Il meccanismo della sanzione ridotta

La normativa, com'è noto, prevede una penalità minima di 250 euro per la dichiarazione presentata in ritardo, una cifra che può lievitare, a seconda dei casi, fino a superare i duemila euro. È proprio qui che interviene l'istituto in questione: aderendo al ravvedimento operoso entro il termine perentorio di oggi, il contribuente vedrà l'ammontare della multa ridursi a un decimo del minimo edittale. Ne consegue, in altre parole, un esborso di soli 25 euro, un importo simbolico se paragonato alla sanzione piena che scatterebbe a partire da domani, 30 gennaio.

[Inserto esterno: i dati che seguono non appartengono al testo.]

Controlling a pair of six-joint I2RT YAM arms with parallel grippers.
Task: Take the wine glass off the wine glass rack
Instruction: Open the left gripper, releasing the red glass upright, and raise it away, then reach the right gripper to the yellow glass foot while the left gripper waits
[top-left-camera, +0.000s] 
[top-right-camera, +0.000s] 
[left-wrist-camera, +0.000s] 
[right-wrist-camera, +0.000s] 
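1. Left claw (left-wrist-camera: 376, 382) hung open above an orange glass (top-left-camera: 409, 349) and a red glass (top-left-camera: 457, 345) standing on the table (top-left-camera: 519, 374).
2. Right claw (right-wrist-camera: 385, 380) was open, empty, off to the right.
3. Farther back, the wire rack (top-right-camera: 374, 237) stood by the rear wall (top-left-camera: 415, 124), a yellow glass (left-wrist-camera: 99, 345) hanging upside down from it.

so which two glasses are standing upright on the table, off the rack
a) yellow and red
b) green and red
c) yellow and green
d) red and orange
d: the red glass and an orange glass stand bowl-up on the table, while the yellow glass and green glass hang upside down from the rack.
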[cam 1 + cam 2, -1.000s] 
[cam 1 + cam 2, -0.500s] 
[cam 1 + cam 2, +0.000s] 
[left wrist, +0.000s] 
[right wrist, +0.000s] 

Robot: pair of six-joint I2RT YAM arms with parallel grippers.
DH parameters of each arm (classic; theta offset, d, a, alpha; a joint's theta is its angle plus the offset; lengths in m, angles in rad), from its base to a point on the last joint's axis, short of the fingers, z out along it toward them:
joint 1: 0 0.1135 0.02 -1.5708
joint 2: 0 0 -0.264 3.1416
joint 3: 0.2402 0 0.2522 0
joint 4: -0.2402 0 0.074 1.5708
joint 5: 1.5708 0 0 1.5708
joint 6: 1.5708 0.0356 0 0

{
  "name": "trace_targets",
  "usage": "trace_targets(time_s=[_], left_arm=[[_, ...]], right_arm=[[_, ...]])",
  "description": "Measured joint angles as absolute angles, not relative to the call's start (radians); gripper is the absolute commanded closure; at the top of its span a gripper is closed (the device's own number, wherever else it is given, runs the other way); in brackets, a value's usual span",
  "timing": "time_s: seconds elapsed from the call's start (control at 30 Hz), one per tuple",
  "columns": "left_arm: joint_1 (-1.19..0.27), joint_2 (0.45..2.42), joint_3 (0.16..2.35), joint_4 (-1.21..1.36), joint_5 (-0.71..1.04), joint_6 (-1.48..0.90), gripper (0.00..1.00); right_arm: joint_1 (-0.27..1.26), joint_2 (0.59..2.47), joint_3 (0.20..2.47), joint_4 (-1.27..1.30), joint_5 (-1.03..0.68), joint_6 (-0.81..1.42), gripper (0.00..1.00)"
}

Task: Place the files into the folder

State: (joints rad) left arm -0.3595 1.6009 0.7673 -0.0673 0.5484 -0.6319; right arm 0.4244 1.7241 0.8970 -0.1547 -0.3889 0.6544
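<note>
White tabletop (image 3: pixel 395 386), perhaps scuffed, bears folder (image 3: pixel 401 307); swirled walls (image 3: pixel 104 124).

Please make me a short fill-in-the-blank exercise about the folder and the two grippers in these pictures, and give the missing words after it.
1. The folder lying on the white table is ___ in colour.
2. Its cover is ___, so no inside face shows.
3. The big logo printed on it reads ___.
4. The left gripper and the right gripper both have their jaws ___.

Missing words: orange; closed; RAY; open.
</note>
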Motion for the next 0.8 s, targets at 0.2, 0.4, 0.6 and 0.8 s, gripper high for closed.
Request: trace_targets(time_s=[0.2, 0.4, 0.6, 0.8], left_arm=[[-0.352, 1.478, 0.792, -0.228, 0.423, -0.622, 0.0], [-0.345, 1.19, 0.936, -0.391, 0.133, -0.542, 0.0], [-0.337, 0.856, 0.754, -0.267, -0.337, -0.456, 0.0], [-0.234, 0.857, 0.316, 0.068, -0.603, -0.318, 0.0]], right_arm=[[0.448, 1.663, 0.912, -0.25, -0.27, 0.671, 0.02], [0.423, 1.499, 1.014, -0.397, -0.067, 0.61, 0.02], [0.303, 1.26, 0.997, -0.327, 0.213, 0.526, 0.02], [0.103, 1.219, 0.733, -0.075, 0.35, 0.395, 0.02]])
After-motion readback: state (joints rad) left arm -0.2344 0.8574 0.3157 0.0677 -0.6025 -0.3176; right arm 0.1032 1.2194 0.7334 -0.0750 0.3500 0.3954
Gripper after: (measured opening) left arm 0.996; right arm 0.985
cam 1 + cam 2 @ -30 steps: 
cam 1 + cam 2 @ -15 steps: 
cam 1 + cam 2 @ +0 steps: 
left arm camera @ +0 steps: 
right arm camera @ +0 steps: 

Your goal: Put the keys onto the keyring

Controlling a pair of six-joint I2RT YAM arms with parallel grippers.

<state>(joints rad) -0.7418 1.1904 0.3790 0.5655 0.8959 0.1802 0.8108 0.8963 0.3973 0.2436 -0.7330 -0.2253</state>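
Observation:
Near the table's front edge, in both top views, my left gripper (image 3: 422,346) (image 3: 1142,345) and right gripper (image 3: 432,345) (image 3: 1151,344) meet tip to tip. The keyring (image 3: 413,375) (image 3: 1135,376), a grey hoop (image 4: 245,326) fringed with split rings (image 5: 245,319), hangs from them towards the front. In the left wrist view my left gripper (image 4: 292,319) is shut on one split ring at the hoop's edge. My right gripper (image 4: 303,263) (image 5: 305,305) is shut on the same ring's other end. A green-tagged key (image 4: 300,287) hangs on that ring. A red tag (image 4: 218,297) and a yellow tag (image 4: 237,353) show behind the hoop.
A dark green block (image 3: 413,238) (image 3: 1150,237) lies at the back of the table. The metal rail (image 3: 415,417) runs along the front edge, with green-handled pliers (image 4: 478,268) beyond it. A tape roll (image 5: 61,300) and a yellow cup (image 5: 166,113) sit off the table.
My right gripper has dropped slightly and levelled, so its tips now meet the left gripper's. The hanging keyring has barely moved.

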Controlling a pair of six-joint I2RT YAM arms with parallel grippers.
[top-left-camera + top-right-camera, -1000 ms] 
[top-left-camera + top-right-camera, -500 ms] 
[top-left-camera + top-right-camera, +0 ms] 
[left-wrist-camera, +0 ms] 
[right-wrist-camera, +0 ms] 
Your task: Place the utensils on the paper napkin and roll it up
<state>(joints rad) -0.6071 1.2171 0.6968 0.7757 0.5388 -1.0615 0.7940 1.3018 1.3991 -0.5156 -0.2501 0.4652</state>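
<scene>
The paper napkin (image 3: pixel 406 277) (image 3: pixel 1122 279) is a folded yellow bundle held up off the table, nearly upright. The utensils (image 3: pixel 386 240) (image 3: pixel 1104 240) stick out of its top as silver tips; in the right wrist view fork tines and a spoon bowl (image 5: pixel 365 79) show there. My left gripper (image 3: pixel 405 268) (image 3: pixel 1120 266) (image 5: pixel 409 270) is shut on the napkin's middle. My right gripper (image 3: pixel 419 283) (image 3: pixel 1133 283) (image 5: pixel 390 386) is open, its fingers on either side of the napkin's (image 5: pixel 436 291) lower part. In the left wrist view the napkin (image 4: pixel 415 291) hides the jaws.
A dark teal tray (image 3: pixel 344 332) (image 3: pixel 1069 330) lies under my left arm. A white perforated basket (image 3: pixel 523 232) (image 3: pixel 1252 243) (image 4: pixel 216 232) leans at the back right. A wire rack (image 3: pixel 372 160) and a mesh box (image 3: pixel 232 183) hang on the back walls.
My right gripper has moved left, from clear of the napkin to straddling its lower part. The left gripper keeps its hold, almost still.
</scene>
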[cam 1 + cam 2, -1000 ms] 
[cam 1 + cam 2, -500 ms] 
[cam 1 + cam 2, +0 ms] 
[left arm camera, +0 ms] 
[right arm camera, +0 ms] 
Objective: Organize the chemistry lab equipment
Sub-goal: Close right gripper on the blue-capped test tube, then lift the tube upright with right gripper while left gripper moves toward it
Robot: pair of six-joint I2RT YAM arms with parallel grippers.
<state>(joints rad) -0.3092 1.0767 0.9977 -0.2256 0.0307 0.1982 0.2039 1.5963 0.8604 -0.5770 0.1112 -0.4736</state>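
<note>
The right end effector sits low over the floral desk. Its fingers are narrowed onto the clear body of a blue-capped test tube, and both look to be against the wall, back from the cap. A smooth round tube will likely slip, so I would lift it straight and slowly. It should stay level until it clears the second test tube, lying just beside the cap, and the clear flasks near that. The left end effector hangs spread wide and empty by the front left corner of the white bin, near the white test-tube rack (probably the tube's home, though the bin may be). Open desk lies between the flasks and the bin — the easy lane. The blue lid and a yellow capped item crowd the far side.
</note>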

Una differenza sostanziale, che rende economicamente conveniente, per chi ha dimenticanze da sanare, affrettarsi a completare l'adempimento in questi ultimi giorni utili.

Il quadro normativo e le aree di incertezza

La disciplina che regola la presentazione tardiva entro i novanta giorni dalla scadenza, applicabile non solo al modello Redditi ma anche alla dichiarazione Iva o a quella per i sostituti d'imposta, è stata oggetto di numerosi chiarimenti da parte dell'Agenzia delle Entrate, la quale ha pubblicato apposite linee guida per orientare la prassi. Nonostante questi interventi, permangono tuttavia zone d'ombra e questioni tecniche che richiedono, da parte del contribuente o del suo consulente, un'attenta valutazione caso per caso. Alcuni di essi riguardano l'interazione con altri istituti o la corretta compilazione dei campi specifici nel modulo di versamento, aspetti nei quali un errore formale potrebbe pregiudicare il beneficio della riduzione.

Oltre la scadenza: le conseguenze dell'omissione

Superata la data del 29 gennaio, il panorama cambia radicalmente. La dichiarazione non presentata cessa infatti di essere considerata semplicemente tardiva per configurarsi come omessa, con tutto ciò che ne deriva in termini di regime sanzionatorio. In tale evenienza, l'Agenzia delle Entrate è abilitata ad avviare un procedimento di accertamento, basato su elementi presumibili o sostitutivi, finalizzato a determinare il reddito non dichiarato. Una procedura che, oltre a comportare l'applicazione delle sanzioni ordinarie ben più elevate, apre la porta a maggiori oneri per interessi e, potenzialmente, a un contenzioso di lunga durata. La scelta di regolarizzarsi entro oggi, pertanto, non è solo una questione di risparmio immediato, ma rappresenta una strategia per evitare un contatto più conflittuale e impegnativo con l'apparato fiscale.